A GPSD time warp
LWN.net needs you! Without subscribers, LWN would simply not exist. Please consider signing up for a subscription and helping to keep LWN publishing |
The GPSD project provides a daemon for communicating with various GPS devices in order to retrieve the location information that those sensors provide. But the GPS satellites also provide highly accurate time information that GPSD can extract for use by Network Time Protocol (NTP) servers. A bug in the GPSD code will cause time to go backward in October, though, which may well cause some havoc if affected NTP servers do not get an update before then.
At some level, the root cause of the problem is the GPS week-number rollover that occurs because only ten bits were used to represent week numbers in the original GPS protocol. Ten bits overflows after 1023, so only 19.6 (and change) years can be represented. Since the GPS epoch starts at the beginning of 1980, there have already been two rollover events (in 1999 and 2019); there is not supposed to be another until 2038, but a bug in some sanity checking code in GPSD will cause it to subtract 1024 from the week number on October 24, 2021. The effect will be a return to March 2002, which is not what anyone wants—or expects.
The problem was reported by Stephen Williams on July 21. It affects GPSD versions 3.20‑3.22, which is all of the releases since the last day of 2019. The upcoming 3.23 release—due as soon as August 4—will fix the problem, but it needs to be installed on all of the relevant servers. There are concerns that if the word does not get out to NTP server administrators, there could be a rather unpleasant October surprise.
The code in question was quoted in the bug report. In the gpsd_gpstime_resolv() function, the wrong value for a constant is used:
/* sanity check week number, GPS epoch, against leap seconds * Does not work well with regressions because the leap_sconds * could be from the receiver, or from BUILD_LEAPSECONDS. */ if (0 < session->context->leap_seconds && 19 > session->context->leap_seconds && 2180 < week) { /* assume leap second = 19 by 31 Dec 2022 * so week > 2180 is way in the future, do not allow it */ week -= 1024; GPSD_LOG(LOG_WARN, &session->context->errout, "GPS week confusion.
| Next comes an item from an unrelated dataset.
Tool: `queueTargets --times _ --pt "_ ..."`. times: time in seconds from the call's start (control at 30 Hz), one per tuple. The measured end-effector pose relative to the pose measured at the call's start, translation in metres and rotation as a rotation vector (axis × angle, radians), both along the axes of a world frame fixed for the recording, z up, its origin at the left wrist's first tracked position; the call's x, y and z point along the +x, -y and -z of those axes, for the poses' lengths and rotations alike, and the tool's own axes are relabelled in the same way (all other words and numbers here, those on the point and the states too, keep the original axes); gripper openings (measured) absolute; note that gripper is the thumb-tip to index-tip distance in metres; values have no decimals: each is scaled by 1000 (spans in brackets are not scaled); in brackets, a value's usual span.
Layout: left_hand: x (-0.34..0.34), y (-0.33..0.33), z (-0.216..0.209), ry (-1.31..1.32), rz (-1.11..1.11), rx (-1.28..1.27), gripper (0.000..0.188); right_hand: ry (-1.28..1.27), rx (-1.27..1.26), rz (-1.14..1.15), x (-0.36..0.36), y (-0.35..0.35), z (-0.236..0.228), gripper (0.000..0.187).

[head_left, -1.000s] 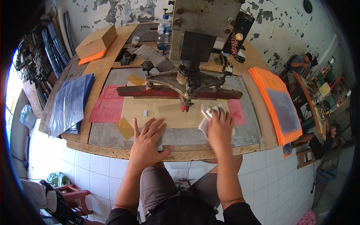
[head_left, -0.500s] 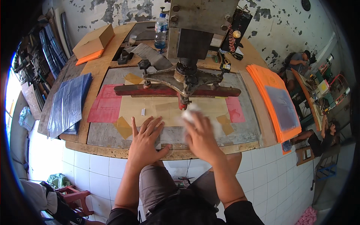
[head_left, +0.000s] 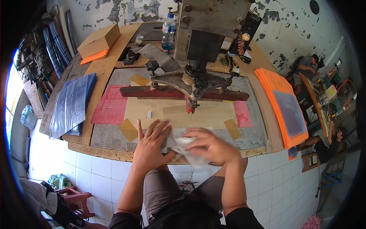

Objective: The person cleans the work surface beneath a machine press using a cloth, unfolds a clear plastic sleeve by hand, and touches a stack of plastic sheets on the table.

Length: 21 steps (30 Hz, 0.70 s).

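Observation:
My left hand lies flat, fingers spread, its fingertips on the front edge of a beige sheet taped to a grey metal plate. My right hand holds a crumpled white cloth at the plate's front edge, just right of my left hand; both cloth and fingers are partly smeared by motion. A small white piece rests on the beige sheet beyond my left fingertips. Over the sheet's far side hangs the press's red-edged bar. Pink sheets show at both ends.
Clear bluish plastic sheets lie at the left of the table, orange folders at the right. Behind are a cardboard box, a water bottle and the press column. Two people sit at the far right; another is partly visible lower left.
My right hand has drawn the cloth from the beige sheet's right part toward me and left, to the plate's front edge. My left hand stays in place. The view has shifted slightly.

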<state>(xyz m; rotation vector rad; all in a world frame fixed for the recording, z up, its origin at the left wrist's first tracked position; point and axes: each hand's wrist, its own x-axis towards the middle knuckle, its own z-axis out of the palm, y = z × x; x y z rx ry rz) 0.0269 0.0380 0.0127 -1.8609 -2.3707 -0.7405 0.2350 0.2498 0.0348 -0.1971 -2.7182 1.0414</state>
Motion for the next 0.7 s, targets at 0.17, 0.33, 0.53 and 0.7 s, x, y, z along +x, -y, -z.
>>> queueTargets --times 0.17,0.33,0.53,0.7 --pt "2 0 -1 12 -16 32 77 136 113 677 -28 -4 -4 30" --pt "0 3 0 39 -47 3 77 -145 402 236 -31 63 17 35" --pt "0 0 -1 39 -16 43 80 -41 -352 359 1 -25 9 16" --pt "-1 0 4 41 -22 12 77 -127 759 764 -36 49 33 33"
Adjusted week %u for leap %d\n", week, session->context->leap_seconds); }
The code may be a little hard to read with the comparisons in the reverse order in which they typically are written; perhaps it is Yoda notation, though it seems strange to apply it to non-equality comparisons. In any case, the week number, which is being calculated elsewhere with rollovers accounted for, is compared against 2180, which is not "way in the future" as stated in the comment, but corresponds to October 24 instead. The test was evidently meant to prevent some spurious regression-test failures, which is what the first comment is talking about.
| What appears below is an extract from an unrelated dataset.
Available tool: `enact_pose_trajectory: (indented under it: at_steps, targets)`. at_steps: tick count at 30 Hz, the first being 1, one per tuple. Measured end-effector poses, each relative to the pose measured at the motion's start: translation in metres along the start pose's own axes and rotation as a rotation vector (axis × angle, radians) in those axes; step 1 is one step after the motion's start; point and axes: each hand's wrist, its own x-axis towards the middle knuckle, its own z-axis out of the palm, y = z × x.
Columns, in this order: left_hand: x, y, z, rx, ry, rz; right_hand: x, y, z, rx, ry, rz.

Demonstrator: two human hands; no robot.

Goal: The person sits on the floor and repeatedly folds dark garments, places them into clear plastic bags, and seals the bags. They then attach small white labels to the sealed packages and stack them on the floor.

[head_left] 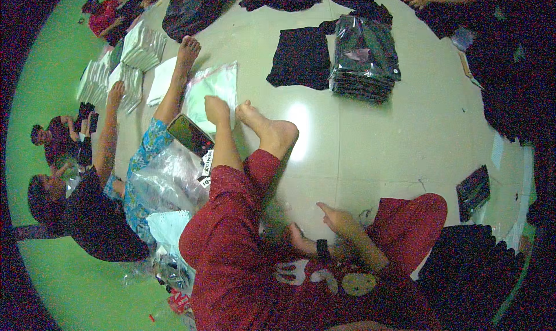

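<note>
In the middle of the lower half, my right hand (pixel 341 221) is held above the tiled floor with its index finger stretched out and nothing visible in its grasp. Close by on its left is what looks like my left hand (pixel 300 242), dim and smeared, with a black wristband (pixel 322 249) beside it. Its fingers cannot be made out. Both are just in front of my printed red shirt (pixel 359 299), apart from the garments. A red trouser knee (pixel 414 212) is to the right; bare feet, one of them a side-turned foot (pixel 275 131), are farther off.
Bagged black garments (pixel 365 59) are stacked beside a folded black garment (pixel 299 59). At left are a phone (pixel 190 134), clear plastic bags (pixel 168 177), a pale green packet (pixel 200 91) and white stacks (pixel 142 46). Dark folded clothes (pixel 469 279) lie right. A person (pixel 87 215) sits left.
</note>
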Motion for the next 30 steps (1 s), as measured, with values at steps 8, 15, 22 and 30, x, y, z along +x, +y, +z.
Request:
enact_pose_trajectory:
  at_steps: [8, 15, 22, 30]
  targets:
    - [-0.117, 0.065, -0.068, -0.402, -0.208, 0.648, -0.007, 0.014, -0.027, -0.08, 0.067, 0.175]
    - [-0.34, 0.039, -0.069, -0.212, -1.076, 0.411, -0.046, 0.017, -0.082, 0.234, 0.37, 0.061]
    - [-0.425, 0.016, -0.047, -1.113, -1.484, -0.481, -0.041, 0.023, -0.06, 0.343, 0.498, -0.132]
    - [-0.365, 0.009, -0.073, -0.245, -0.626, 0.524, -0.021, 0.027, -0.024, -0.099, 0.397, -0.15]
GPSD maintainer Gary E. Miller acknowledged the problem, noting that he meant to use the week number for December 31, 2022 but made an error in calculating it, thus 2180. The code effectively also "predicts" another leap second being added by the end of 2022, but, as Williams pointed out, that may not be a valid assumption. Beyond that, it is possible that a negative leap second may be coming relatively soon, but the code is not written with that in mind.
Miller said
that up until 2020, "leap seconds had been very predicable
",
but that recent findings about an increase in the earth's rotational speed
have changed that—raising the possibility of a negative leap second.
The code in question was aimed at the regression tests, however, not the path
for handling live GPS messages, which was another part of the problem.
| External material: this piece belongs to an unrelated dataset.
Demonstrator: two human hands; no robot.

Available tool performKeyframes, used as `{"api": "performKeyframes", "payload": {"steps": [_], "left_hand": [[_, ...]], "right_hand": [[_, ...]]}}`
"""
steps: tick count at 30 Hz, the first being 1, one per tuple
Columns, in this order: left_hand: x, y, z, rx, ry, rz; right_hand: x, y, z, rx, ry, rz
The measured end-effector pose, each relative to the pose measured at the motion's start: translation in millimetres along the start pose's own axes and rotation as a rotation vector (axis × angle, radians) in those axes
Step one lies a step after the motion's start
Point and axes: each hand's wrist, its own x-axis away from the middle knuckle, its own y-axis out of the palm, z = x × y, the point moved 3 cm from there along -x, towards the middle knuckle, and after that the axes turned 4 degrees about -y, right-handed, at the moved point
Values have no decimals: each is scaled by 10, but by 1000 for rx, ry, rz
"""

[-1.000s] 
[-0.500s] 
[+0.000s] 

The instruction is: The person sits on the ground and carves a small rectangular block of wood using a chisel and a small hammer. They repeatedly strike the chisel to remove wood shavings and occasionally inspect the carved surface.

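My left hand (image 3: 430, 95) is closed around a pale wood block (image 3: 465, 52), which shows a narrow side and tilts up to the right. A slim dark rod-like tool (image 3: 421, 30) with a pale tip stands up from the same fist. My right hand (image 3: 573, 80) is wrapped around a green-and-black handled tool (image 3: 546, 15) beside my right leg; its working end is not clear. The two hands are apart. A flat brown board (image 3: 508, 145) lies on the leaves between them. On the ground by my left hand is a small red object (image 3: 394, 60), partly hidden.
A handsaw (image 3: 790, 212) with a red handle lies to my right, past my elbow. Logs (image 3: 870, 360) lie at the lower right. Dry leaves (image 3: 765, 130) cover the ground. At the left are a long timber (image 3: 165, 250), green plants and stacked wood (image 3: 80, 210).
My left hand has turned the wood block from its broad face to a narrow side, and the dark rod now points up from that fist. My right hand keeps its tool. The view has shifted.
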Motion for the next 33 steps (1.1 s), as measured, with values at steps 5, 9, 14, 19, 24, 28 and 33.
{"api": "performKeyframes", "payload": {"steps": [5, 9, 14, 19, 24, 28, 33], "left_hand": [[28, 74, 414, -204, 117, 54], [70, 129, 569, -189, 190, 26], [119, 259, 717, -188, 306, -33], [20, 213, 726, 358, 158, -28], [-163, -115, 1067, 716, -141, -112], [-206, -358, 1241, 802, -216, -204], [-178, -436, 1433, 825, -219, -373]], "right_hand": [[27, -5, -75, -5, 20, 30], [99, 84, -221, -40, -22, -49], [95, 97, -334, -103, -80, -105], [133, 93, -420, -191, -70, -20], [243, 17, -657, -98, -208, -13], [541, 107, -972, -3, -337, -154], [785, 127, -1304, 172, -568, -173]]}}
On July 24, Miller committed a fix that removed the errant test from the live path. But the fix will only appear in the 3.23 release; it will not be backported to previous releases—at least by the GPSD project. While distributions may do so, he is not convinced that it will make things better:
gpsd does not have enough volunteers to maintain "branches". Some distros try to cherry pick, but usually make things worse.This bug was announced on gpsd-dev and gpsd-users email lists. So the packagers for several distros already saw it. What they do is what they do.
3.23 will be released before a week has gone by.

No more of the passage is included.